*Problem statement*:
Copy word for word, please, the lines of the entries below running from the one containing "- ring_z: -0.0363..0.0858" to the one containing "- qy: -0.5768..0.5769", both ends included.

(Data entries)
★ ★ ★ ★

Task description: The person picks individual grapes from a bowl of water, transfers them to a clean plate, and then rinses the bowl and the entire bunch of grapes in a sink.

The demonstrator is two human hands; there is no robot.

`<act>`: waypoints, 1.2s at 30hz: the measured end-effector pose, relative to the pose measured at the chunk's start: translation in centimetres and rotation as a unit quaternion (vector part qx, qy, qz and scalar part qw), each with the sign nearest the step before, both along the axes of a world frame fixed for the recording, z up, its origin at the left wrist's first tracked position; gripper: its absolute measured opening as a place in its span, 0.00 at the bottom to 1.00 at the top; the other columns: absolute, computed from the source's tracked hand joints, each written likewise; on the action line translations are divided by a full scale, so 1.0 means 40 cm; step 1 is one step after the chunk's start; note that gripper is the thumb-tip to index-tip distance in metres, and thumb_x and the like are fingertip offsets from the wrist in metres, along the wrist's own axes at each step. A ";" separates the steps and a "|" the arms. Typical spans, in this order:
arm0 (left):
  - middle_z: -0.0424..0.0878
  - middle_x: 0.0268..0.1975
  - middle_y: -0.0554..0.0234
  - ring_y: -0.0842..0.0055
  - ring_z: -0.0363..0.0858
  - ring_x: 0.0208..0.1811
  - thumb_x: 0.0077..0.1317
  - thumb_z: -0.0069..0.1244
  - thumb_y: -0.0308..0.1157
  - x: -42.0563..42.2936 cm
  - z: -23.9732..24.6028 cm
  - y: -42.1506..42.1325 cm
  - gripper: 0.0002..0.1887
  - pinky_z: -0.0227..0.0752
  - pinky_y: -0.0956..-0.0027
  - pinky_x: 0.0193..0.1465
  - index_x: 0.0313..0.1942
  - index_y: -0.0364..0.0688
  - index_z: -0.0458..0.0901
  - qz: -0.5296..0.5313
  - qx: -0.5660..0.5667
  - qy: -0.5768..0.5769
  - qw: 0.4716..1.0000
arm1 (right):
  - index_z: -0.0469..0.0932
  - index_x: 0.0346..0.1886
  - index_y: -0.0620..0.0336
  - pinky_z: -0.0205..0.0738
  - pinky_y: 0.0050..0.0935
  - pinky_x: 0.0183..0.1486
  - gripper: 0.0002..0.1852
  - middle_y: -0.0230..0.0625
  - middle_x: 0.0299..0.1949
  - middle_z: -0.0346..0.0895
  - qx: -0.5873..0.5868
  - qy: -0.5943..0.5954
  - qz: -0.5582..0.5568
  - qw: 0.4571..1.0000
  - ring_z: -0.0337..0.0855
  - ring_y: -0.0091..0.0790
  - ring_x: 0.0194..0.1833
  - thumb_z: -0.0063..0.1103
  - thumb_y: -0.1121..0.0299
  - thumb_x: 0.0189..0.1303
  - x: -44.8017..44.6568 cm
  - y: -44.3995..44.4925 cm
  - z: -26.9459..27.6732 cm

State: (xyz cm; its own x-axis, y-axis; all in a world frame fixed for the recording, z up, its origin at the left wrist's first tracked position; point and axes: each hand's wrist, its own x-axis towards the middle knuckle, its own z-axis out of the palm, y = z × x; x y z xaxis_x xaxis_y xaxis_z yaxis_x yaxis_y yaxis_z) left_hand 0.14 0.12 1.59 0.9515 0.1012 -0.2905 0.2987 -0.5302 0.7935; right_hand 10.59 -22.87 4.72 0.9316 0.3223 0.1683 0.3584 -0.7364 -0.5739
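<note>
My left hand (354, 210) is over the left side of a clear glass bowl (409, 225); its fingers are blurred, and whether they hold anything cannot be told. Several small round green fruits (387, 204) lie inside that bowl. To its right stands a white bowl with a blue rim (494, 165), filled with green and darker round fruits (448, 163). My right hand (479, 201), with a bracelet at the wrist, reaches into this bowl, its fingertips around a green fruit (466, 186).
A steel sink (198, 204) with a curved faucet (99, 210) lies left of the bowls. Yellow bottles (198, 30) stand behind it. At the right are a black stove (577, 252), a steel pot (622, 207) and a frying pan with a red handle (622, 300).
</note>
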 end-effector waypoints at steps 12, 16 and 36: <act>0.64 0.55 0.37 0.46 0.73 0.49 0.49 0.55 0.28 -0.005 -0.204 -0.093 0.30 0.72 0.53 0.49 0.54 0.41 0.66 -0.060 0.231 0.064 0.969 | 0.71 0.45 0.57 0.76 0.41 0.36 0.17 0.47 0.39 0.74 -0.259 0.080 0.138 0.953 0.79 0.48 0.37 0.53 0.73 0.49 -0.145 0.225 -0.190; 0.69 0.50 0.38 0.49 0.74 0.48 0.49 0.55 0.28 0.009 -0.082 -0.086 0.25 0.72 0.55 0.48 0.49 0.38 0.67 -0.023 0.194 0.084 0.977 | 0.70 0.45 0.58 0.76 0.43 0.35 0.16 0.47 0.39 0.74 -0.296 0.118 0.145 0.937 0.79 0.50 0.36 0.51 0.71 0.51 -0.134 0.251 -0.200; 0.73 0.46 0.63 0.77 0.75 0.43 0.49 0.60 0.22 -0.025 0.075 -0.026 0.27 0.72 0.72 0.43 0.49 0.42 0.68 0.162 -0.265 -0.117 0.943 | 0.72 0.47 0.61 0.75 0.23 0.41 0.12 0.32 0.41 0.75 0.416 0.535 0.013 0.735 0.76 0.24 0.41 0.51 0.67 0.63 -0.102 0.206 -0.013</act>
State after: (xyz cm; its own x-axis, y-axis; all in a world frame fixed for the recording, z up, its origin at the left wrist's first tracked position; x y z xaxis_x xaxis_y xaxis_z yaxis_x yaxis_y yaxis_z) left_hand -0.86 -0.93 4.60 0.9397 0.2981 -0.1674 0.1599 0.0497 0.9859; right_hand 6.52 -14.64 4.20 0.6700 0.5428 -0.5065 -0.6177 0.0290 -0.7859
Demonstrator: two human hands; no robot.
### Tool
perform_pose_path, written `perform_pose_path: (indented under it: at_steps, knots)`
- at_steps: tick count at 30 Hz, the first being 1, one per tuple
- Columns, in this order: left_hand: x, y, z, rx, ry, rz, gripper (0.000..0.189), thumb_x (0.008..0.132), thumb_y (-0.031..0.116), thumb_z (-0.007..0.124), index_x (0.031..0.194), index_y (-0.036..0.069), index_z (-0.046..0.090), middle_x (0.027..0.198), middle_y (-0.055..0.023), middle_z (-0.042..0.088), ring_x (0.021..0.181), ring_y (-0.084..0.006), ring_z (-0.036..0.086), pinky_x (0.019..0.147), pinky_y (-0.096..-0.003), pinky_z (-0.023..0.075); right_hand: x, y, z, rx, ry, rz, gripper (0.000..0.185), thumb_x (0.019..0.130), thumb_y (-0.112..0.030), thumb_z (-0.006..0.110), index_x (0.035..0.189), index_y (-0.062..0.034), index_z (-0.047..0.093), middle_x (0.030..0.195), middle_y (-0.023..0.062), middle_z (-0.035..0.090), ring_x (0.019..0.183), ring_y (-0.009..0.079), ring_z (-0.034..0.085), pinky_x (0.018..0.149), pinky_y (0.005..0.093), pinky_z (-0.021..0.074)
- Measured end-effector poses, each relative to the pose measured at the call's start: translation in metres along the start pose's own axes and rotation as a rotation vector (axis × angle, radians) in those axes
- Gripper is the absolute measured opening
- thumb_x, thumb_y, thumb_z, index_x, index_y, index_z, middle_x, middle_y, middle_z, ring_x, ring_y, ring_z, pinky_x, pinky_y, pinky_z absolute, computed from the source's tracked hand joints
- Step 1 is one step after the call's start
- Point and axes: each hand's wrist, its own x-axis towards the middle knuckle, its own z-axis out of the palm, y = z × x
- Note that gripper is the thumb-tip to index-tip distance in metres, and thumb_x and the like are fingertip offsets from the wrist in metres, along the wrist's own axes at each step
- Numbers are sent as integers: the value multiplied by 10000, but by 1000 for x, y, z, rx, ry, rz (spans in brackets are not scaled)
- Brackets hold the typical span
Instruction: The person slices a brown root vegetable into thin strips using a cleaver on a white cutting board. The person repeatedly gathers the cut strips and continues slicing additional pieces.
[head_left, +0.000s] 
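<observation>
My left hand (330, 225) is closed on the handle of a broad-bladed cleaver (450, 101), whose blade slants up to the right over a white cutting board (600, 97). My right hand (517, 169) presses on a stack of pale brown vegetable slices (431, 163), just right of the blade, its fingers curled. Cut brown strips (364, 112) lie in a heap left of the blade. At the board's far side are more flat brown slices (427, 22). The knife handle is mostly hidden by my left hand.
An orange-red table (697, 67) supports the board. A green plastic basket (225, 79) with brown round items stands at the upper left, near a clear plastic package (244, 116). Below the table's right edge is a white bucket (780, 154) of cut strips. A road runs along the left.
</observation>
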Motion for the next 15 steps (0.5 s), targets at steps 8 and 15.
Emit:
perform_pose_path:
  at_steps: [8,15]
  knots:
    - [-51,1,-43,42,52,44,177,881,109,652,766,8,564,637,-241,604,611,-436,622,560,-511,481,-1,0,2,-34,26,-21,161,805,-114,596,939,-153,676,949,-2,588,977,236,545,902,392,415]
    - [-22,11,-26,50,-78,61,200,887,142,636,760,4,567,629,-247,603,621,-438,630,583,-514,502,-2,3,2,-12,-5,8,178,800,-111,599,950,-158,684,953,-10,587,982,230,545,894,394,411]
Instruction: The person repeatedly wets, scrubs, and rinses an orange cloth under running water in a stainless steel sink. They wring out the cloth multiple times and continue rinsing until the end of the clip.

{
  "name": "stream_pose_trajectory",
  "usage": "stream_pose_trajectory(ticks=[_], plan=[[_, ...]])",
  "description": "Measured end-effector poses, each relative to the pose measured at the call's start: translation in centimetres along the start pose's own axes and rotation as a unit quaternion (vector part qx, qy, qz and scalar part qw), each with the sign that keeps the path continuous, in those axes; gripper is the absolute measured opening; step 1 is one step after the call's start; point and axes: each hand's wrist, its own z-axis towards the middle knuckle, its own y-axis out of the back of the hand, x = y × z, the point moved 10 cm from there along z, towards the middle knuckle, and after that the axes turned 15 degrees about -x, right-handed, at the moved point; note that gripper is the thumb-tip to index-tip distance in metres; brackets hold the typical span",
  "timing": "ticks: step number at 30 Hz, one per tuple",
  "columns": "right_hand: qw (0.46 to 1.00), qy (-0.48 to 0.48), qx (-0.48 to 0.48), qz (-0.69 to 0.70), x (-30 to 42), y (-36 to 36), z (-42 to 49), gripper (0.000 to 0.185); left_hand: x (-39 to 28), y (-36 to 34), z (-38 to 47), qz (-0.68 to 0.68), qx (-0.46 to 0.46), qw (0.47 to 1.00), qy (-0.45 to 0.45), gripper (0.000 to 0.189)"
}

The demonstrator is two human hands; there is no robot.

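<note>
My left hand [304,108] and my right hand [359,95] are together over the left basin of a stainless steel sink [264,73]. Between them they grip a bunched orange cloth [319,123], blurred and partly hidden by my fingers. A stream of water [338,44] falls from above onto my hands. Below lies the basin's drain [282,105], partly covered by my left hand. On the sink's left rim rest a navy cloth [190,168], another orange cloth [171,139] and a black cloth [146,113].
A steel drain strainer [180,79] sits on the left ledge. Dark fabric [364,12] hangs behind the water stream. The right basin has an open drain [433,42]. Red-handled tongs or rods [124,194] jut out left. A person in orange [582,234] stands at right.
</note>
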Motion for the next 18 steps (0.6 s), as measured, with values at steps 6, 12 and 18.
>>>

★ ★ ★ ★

*Output of the exercise*:
  - ring_z: -0.0363..0.0858
  - ring_x: 0.0208..0.1811
  - thumb_x: 0.0077..0.1317
  - thumb_z: -0.0069..0.1244
  - thumb_y: -0.0308..0.1157
  - x: -42.0563..42.2936 cm
  - z: -23.9732..24.6028 cm
  - y: -42.1506..42.1325 cm
  - gripper: 0.0002..0.1887
  - pinky_z: -0.0227..0.0752
  - pinky_y: -0.0956..-0.0027
  - pinky_x: 0.0193..0.1465
  - index_x: 0.0313..0.1942
  - index_y: -0.0364..0.0688
  - index_z: -0.0458..0.0901
  - qz: -0.5296..0.5313
  - qx: -0.5660..0.5667
  - qy: -0.5768..0.5769

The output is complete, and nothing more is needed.